* Supplied material:
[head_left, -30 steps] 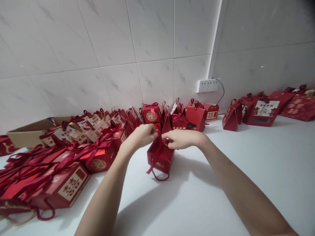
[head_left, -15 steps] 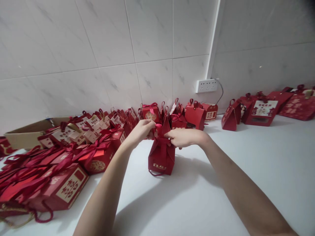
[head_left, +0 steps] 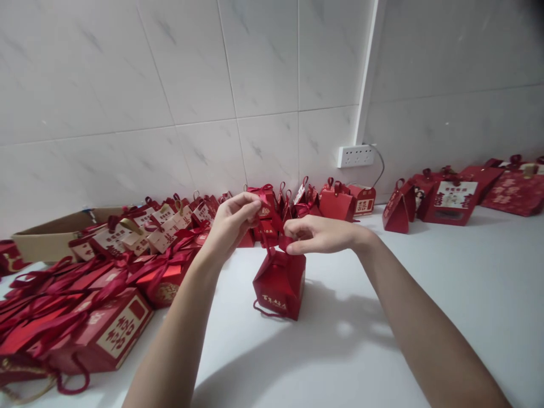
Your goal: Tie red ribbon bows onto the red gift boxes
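Note:
A small red gift box (head_left: 280,283) with gold lettering stands upright on the white table, a cord loop hanging low at its front. Dark red ribbon (head_left: 268,249) rises from the top of the box to both hands. Up and to the left, my left hand (head_left: 236,221) pinches one part of the ribbon between thumb and fingertips. On the right, just over the box top, my right hand (head_left: 317,233) is closed on another part of the ribbon. Where exactly the ribbon passes behind the fingers is hard to make out.
Several red boxes with ribbon bows (head_left: 102,323) crowd the left side. Behind them is an open cardboard carton (head_left: 46,241). More red boxes (head_left: 335,203) line the tiled wall, others (head_left: 453,198) stand far right. A white power strip (head_left: 356,156) hangs on the wall.
My hands have spread the ribbon upward from the box top, my left hand rising and tilting up. The box has turned slightly and sits a little lower in view.

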Available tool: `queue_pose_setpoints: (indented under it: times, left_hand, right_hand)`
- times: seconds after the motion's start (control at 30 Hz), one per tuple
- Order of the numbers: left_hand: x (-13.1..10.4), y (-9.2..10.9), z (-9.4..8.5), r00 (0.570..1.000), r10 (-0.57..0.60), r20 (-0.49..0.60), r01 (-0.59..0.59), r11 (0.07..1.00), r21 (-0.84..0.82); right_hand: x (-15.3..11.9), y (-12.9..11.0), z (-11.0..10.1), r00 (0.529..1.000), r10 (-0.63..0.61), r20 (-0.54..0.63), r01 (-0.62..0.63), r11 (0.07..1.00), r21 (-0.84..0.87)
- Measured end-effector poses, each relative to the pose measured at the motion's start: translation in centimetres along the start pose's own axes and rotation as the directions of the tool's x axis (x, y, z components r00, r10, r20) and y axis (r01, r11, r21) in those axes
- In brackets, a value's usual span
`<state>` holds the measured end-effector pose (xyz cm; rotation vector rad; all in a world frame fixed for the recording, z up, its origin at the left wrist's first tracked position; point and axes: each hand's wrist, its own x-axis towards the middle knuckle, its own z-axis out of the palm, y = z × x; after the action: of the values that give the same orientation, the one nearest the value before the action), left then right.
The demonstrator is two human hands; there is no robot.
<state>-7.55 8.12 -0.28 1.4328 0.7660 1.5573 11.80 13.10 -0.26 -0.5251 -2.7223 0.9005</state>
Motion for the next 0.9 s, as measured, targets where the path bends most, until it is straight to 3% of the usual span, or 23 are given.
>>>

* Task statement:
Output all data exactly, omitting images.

* Reply:
[head_left, -30 steps] 
[head_left, -15 steps] 
[head_left, +0 steps] 
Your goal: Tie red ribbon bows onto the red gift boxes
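Note:
A small red gift box (head_left: 280,283) with gold lettering stands upright on the white table, a cord loop hanging low at its front. Dark red ribbon (head_left: 268,249) rises from the top of the box to both hands. Up and to the left, my left hand (head_left: 236,221) pinches one part of the ribbon between thumb and fingertips. On the right, just over the box top, my right hand (head_left: 317,233) is closed on another part of the ribbon. Where exactly the ribbon passes behind the fingers is hard to make out.
Several red boxes with ribbon bows (head_left: 102,323) crowd the left side. Behind them is an open cardboard carton (head_left: 46,241). More red boxes (head_left: 335,203) line the tiled wall, others (head_left: 453,198) stand far right. A white power strip (head_left: 356,156) hangs on the wall.
My hands have spread the ribbon upward from the box top, my left hand rising and tilting up. The box has turned slightly and sits a little lower in view.
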
Available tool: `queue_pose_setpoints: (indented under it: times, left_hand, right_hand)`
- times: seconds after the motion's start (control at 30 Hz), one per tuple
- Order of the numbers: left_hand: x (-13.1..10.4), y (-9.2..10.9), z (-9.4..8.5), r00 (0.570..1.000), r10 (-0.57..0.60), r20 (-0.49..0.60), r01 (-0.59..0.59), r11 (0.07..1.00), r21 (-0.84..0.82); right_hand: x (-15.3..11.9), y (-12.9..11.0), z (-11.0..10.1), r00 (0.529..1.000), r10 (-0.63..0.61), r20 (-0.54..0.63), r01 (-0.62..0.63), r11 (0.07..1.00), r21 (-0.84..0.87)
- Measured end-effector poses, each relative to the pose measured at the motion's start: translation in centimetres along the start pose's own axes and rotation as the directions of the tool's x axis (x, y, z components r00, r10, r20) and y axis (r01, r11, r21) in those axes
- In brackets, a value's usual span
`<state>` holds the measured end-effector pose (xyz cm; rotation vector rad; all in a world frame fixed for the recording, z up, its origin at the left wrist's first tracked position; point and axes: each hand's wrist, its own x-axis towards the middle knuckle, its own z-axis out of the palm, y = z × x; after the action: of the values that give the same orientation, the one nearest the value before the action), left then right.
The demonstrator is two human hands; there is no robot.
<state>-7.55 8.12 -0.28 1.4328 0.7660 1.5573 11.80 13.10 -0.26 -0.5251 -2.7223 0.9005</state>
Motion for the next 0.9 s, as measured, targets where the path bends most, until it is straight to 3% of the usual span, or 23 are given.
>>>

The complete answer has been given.